What to do.
Scan the material for "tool". Copy every line it appears in.

Dataset records.
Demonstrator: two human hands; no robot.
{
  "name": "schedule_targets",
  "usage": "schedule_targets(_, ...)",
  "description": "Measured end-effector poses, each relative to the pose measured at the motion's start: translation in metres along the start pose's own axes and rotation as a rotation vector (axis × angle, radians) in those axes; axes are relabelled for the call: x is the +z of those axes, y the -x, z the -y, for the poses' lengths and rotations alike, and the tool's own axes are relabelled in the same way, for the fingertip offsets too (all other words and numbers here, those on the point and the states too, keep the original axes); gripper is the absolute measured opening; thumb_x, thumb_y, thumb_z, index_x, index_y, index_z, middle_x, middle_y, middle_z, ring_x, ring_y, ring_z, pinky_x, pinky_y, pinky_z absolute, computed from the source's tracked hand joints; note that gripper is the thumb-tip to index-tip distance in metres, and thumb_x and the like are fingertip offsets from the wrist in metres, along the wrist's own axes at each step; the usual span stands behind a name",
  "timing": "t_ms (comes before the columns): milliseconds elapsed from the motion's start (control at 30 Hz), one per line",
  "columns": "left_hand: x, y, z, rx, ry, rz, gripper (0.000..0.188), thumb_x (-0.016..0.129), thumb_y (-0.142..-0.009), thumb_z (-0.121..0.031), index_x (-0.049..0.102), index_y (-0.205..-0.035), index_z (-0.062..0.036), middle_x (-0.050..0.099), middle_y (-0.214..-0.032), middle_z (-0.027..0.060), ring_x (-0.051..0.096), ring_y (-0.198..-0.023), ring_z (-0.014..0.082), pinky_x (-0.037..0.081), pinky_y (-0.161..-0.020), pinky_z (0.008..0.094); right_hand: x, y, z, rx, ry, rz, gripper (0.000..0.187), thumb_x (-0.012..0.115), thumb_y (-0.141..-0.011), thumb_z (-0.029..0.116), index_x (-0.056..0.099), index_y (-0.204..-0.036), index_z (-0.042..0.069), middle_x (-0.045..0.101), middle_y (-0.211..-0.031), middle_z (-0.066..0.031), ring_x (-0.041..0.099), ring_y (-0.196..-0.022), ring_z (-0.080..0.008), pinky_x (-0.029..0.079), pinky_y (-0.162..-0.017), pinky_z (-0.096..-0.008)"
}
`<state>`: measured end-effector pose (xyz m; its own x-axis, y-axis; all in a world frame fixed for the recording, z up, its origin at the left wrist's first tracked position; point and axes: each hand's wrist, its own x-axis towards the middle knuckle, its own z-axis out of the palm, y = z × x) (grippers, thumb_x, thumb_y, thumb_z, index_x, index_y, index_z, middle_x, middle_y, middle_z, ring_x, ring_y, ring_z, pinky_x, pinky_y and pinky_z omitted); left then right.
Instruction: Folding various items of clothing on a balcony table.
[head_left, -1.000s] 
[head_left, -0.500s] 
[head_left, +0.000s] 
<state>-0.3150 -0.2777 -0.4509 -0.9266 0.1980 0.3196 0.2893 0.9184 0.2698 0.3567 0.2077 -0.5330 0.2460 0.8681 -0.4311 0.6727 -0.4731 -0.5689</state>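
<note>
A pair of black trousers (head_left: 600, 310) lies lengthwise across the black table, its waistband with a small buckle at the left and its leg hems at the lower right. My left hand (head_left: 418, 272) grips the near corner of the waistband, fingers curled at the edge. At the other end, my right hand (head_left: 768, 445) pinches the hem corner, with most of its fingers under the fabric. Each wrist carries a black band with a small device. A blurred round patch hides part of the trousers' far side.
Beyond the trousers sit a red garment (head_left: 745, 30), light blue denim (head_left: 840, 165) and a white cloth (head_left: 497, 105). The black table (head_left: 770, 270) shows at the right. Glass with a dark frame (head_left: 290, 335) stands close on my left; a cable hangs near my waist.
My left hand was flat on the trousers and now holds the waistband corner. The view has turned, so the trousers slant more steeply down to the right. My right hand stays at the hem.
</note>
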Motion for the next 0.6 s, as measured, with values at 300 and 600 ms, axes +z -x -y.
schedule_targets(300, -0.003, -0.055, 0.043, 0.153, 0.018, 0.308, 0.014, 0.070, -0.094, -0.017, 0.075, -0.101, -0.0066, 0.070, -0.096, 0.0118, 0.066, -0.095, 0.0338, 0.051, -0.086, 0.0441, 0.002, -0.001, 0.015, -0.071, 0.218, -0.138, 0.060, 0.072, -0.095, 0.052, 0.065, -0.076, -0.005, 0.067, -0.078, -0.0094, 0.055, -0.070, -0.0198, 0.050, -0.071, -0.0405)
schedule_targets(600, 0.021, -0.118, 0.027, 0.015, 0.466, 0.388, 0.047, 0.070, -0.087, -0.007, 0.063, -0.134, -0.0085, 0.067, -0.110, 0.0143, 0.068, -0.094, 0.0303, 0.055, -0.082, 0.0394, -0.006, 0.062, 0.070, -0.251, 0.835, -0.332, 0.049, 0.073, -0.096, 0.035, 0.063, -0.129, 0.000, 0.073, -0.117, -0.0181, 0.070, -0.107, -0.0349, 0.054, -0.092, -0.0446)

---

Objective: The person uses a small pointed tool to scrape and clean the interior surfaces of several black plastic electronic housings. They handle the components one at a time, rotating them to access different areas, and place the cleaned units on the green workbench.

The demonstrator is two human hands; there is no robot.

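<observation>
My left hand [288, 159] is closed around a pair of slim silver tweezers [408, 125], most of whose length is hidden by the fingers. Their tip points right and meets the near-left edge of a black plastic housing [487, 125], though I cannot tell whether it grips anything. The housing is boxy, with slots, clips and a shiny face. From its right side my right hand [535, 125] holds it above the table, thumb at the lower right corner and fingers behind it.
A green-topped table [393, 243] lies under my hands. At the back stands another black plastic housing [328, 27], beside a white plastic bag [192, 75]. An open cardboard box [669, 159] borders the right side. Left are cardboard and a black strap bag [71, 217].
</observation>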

Response area.
  "description": "Measured end-effector poses, each relative to the pose measured at the motion's start: translation in metres along the start pose's own axes and rotation as a rotation vector (axis × angle, radians) in those axes; axes are relabelled for the call: x is the +z of those axes, y the -x, z the -y, for the poses' lengths and rotations alike, and the tool's own axes are relabelled in the same way, for the fingertip offsets too (all other words and numbers here, those on the point and the states too, keep the original axes); gripper is the absolute measured opening; thumb_x, thumb_y, thumb_z, index_x, index_y, index_z, middle_x, middle_y, middle_z, ring_x, ring_y, ring_z, pinky_x, pinky_y, pinky_z absolute, computed from the source's tracked hand joints; note that gripper is the thumb-tip to index-tip distance in metres, and thumb_x and the like are fingertip offsets from the wrist in metres, along the wrist's own axes at each step; the usual span stands behind a name",
Objective: The person uses a small pointed tool to scrape and clean the interior surfaces of several black plastic electronic housings. They handle the components one at a time, rotating them to access different areas, and place the cleaned units on the green workbench.

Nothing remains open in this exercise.